Reproduce the listing verbatim through the line with "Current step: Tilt".

___ Given material

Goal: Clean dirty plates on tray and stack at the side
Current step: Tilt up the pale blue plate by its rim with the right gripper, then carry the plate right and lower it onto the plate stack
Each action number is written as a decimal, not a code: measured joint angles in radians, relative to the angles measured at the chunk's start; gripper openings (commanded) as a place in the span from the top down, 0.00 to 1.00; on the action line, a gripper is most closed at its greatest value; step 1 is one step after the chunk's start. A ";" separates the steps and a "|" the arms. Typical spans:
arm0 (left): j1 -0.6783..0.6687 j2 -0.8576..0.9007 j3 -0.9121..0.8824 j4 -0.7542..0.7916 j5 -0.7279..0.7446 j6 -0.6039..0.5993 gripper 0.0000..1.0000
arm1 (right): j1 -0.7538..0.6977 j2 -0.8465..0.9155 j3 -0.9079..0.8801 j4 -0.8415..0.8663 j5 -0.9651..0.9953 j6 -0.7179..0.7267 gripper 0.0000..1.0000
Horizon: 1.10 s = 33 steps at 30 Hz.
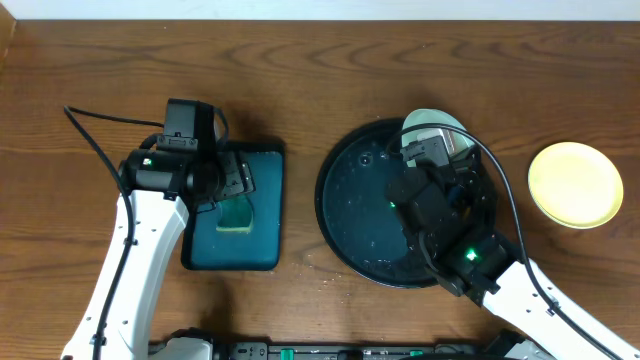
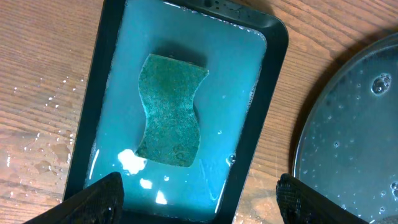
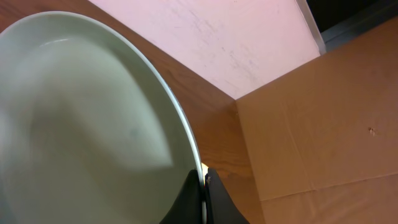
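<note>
R gripper (image 3: 203,190) — pinched on pale plate (image 3: 87,124) rim, over black tray (image 1: 345,210) edge | L gripper (image 2: 199,199) — wide open above sponge (image 2: 171,112)

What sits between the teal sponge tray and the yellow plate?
The round black tray, with the right gripper holding a pale mint plate over its far rim. The overhead view shows this.

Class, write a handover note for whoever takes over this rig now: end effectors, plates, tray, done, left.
Left end effector: open above the sponge in the teal tray.
Right end effector: shut on the mint plate's rim, over the black tray's far edge.
Yellow plate: on the table, right of the tray.
Done: no plate seen on tray.
Left: probably stack mint plate with yellow; no third plate visible.
</note>
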 measured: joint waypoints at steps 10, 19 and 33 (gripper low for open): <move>0.000 0.000 0.000 0.000 0.000 0.000 0.21 | 0.000 0.000 0.000 0.000 0.000 0.000 0.99; 0.000 0.000 0.000 0.000 0.000 0.000 0.21 | 0.000 0.000 0.000 -0.001 0.015 -0.003 0.99; 0.000 0.000 0.000 0.000 0.002 0.000 0.21 | 0.000 0.000 0.000 -0.003 0.023 -0.003 0.99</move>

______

- _Solution to the problem_
Goal: Clean dirty plates on tray and stack at the side
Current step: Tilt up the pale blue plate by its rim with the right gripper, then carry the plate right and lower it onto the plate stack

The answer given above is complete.